TOKYO -- A Japanese man who has won legal custody of 13 surrogate children in Thailand has remained virtually anonymous in the Japanese media.

Mitsutoki Shigeta, who was granted sole custody of his children by a Thai court on Tuesday, is the son of the founder of Japanese telecom and insurance company Hikari Tsushin. As a major shareholder, he earns millions of dollars a year in dividends.

But in Japan, he keeps an extremely low profile.

Aggressive reporting by Japanese tabloids after his surrogate babies were discovered in a Bangkok condominium in 2014 quickly faded, allegedly after defamation lawsuits and pressure were applied by his father's company. Now he is only referred to in the Japanese-language media as an anonymous 28-year-old man.

Information from Tuesday's court decision and doctors and a fertility clinic has done little to lift the veil of mystery over Shigeta.

A Japanese lawyer who reportedly represented Shigeta refused to discuss the case, and officials at Hikari Tsushin were not available for comment Wednesday.

The company started as a business phone and office equipment sales firm and now is listed on the first section of the Tokyo Stock Exchange and has more than 180 subsidiaries.

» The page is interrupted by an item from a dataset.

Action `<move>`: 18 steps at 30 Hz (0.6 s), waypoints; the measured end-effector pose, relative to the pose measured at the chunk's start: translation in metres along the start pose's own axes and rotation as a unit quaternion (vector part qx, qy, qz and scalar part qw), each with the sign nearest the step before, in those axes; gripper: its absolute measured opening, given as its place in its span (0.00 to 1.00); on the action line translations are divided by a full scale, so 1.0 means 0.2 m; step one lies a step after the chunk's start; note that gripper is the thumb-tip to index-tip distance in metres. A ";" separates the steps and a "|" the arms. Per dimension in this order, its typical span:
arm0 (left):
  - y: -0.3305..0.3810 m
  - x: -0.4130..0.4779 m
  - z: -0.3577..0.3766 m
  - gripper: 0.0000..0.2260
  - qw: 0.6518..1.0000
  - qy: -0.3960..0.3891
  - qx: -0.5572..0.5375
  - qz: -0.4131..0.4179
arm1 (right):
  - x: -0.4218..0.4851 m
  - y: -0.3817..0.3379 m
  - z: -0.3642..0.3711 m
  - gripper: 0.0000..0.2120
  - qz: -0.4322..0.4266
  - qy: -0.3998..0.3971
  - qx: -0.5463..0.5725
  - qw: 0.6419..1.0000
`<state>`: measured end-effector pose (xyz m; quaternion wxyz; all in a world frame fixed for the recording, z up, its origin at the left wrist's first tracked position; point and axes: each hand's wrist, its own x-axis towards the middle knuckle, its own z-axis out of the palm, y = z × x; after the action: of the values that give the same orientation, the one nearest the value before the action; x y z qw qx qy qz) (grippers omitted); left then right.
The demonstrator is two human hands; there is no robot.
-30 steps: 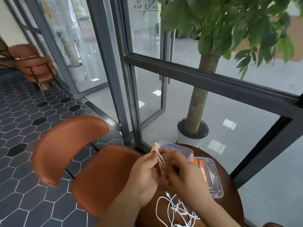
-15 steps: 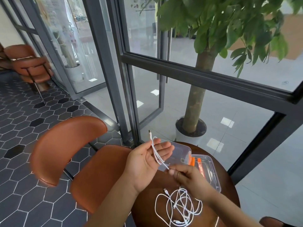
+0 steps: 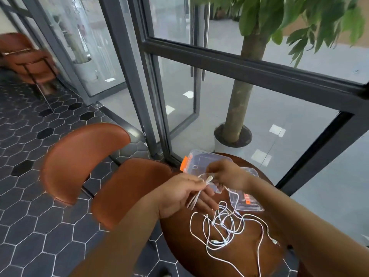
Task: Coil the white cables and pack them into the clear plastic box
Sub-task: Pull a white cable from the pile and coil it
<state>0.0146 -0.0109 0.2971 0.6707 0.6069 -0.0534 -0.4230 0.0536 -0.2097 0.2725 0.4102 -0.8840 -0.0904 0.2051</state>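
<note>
A tangle of white cables (image 3: pixel 225 226) lies loose on the round dark wooden table (image 3: pixel 179 234). My left hand (image 3: pixel 183 194) holds several folded strands of one white cable across its palm. My right hand (image 3: pixel 227 174) pinches the same cable near its plug, just above and right of the left hand. Behind the hands sits the clear plastic box (image 3: pixel 201 159) with an orange latch. Its clear lid (image 3: pixel 247 202), also with orange clips, lies to the right, partly hidden by my right forearm.
A brown leather chair (image 3: pixel 89 162) stands close to the table's left side. Dark window frames and glass rise just behind the table, with a potted tree (image 3: pixel 237 108) beyond. Another brown chair (image 3: pixel 26 56) stands far left on the hexagon-tiled floor.
The view has tilted down, showing more of the table and cable pile. My right hand rose from the pile to the left hand's fingertips, laying another loop of cable across the left palm.
</note>
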 end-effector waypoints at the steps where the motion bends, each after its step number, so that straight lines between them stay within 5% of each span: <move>1: -0.01 0.01 -0.01 0.13 1.000 0.021 0.009 -0.001 | -0.01 -0.04 -0.02 0.08 0.000 0.000 0.021 1.000; 8: -0.11 0.06 -0.04 0.13 0.983 0.172 0.065 0.027 | -0.13 -0.23 -0.06 0.07 -0.045 0.089 0.026 0.995; 12: -0.12 0.10 -0.03 0.12 0.972 0.221 -0.002 0.075 | -0.20 -0.24 0.09 0.02 -0.076 0.166 -0.012 0.983; 18: -0.15 0.10 -0.02 0.15 0.947 0.150 -0.270 0.085 | -0.28 -0.18 0.29 0.02 -0.048 0.185 0.153 0.970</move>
<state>0.0148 -0.0169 0.2616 0.8434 0.4526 0.1123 -0.2670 -0.0214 -0.1651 0.2824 0.5593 -0.8281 -0.0230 0.0297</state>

Shigeta is the oldest of founder Yasumitsu Shigeta's three sons and has businesses in Asian countries including Thailand and Cambodia, where he made arrangements for the surrogate children.

Japanese tabloids reported in 2014 that Shigeta said he wanted to produce 100 to 1,000 children and that if he were successful it would cost millions of dollars. He was seeking to purchase equipment to freeze and preserve his "high-quality" sperm at home to allow him to keep producing children even in old age, according to Japanese reports.

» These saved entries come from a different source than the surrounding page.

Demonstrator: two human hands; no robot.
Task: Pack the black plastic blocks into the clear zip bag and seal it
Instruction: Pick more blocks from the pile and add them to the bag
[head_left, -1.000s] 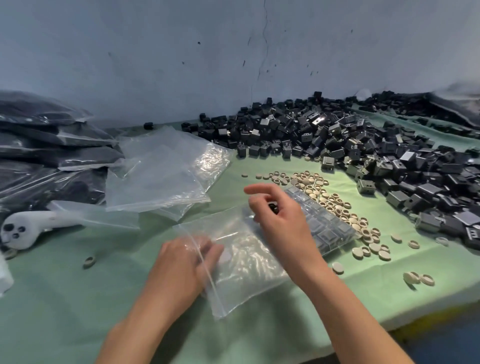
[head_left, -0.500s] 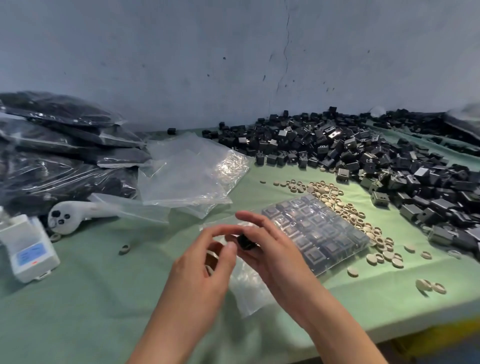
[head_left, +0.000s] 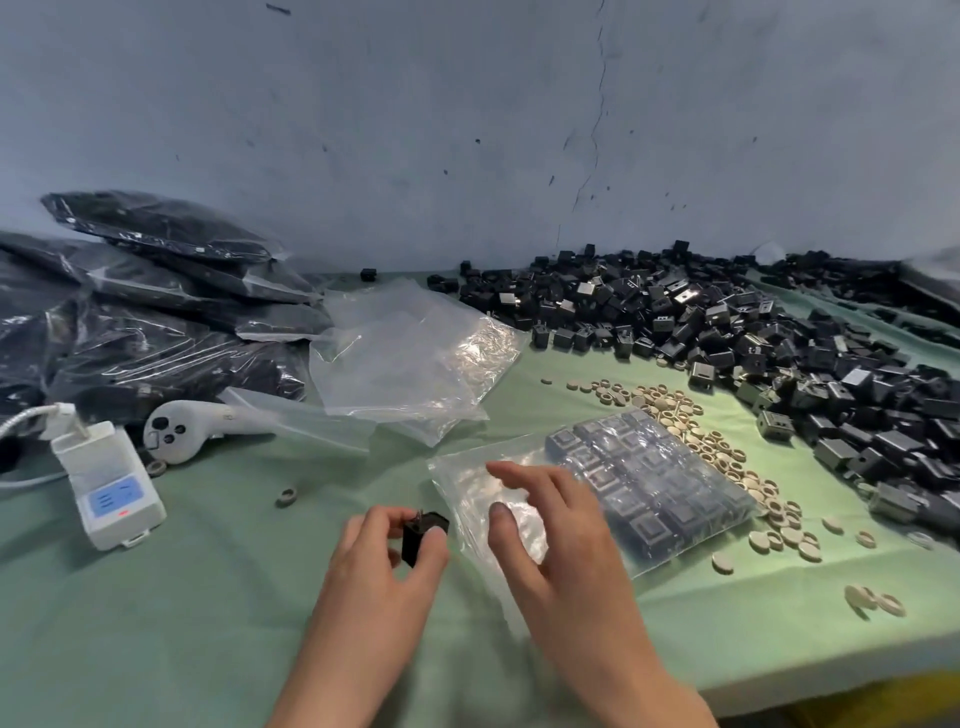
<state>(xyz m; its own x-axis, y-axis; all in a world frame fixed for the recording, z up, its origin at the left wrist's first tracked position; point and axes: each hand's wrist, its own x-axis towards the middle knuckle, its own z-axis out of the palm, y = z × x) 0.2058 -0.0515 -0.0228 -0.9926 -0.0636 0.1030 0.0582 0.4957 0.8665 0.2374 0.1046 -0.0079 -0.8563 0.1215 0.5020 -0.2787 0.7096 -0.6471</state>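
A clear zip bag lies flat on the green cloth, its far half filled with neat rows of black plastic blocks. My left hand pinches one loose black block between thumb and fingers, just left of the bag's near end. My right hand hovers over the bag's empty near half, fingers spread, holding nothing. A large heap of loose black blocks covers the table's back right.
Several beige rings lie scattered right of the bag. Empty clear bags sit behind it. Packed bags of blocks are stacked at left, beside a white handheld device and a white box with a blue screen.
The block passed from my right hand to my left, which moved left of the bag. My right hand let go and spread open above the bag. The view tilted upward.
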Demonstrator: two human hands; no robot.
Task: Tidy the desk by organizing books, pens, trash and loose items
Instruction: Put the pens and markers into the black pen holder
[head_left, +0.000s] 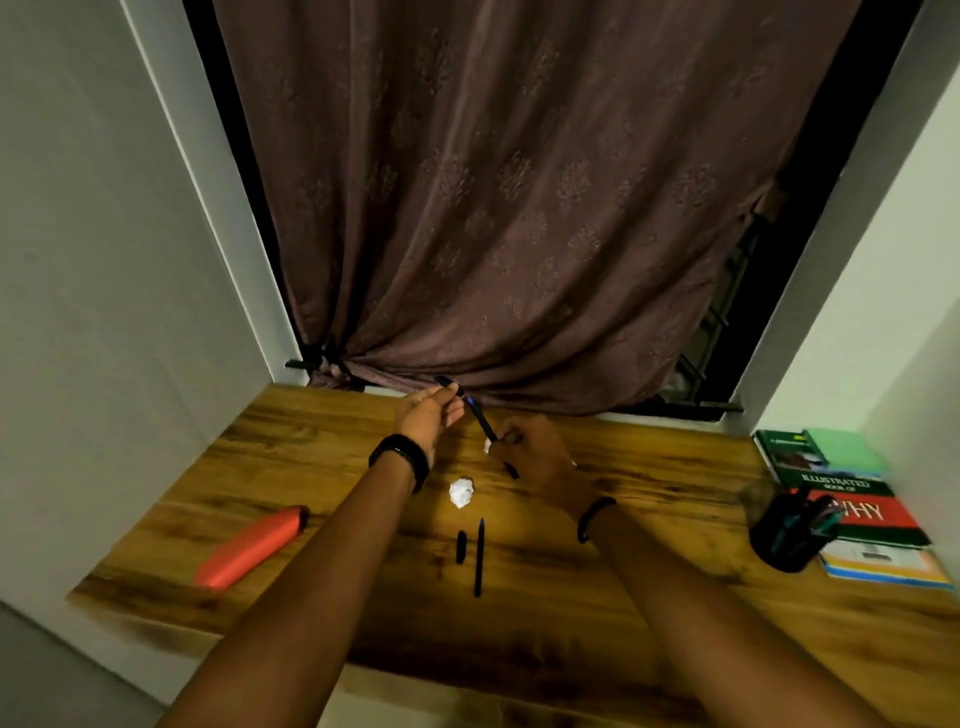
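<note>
- Near the middle of the frame, the right hand (524, 452) is closed around the lower part of a dark pen (482, 423), which tilts up and to the left with its blue tip bare.
- Just up and left of it, the left hand (428, 415) pinches the pen cap (445, 383) between fingertips, close to the tip but apart from it.
- Both arms reach in from the bottom of the frame, each with a dark band at the wrist.
- Below the hands on the wooden bench (649, 519) lie one crumpled paper ball (461, 492), a second uncapped pen (479, 557) and its loose cap (461, 546) just beside it.
- A small white scrap (488, 446) shows beside the right hand; what it is cannot be told.
- At the right edge, a black pen holder (789, 530) holds several pens; their count is blurred.
- Behind it sits a stack of books (852, 499), at least three.
- At lower left one orange bottle (249, 545) lies on its side.
</note>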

Thai authorities have ruled out human trafficking and other criminal motives.

Mariam Kukunashvili, founder of the New Light clinic in Thailand that recruited some of the babies' surrogate mothers, told the AP in 2014 that Shigeta told her "he wanted 10 to 15 babies a year and that he wanted to continue the baby-making process until he's dead." She said Shigeta also told her that he wanted to run in an election and win by using his big family for voting.

Shigeta's case, along with several others, helped usher in a Thai law prohibiting commercial surrogacy for foreign clients. That law sent much of the country's surrogacy-for-hire business for foreigners to Cambodia, which later passed its own law against it.

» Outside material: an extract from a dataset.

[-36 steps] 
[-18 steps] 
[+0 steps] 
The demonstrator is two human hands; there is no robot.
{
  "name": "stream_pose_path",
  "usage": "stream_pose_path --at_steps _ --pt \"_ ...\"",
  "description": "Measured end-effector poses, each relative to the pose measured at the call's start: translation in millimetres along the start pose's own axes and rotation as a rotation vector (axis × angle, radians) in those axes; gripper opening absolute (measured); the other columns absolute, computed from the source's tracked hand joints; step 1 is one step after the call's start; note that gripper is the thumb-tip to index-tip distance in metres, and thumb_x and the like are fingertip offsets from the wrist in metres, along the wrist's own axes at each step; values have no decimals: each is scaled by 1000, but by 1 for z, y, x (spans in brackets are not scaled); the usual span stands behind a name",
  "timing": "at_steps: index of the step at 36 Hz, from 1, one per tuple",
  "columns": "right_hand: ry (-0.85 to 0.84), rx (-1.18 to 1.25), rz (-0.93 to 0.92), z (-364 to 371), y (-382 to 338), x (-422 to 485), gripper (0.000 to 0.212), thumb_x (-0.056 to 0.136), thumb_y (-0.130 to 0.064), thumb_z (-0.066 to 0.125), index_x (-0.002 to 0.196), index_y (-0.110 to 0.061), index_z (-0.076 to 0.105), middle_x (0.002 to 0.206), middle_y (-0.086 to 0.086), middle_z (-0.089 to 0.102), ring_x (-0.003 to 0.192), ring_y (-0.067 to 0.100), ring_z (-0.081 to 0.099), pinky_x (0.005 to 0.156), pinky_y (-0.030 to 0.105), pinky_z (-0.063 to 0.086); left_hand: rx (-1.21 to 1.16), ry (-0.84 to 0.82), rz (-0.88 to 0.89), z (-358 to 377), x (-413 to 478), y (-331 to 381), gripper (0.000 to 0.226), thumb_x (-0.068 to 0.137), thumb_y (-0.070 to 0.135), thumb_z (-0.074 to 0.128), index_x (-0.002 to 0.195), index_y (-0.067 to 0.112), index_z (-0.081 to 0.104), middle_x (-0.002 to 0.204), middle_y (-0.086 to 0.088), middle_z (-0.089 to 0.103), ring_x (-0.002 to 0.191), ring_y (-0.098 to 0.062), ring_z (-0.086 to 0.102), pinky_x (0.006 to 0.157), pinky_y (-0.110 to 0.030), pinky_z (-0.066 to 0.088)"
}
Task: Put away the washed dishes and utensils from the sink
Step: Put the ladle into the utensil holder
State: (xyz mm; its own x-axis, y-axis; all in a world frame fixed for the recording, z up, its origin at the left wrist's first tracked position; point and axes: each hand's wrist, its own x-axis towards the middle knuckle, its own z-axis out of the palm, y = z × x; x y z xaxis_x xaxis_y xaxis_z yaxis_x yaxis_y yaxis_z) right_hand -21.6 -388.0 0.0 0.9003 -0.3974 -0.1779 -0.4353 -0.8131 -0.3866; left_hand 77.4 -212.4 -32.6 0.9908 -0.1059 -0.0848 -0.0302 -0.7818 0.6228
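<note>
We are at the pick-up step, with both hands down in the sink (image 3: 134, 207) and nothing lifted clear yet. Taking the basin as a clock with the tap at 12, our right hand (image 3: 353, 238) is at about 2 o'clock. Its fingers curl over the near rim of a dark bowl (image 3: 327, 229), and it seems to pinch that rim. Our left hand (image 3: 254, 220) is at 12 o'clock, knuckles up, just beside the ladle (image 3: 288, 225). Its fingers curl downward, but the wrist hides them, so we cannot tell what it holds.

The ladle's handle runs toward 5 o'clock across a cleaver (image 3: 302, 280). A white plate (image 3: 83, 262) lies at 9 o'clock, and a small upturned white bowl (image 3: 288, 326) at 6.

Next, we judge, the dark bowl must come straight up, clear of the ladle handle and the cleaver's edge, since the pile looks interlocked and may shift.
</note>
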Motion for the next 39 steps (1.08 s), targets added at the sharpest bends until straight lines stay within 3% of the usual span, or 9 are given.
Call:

Japanese tabloids have reported that Shigeta's parents were spotted kissing a baby when they visited their son in Cambodia, where he also had several children by surrogate mothers. They were not among the 13 babies in Thailand.

The Thai court said Tuesday that Shigeta plans to send the children to an international school and is preparing a house for them in Tokyo where they will be looked after by nurses and nannies. His lawyer in Thailand said he simply wants a big family.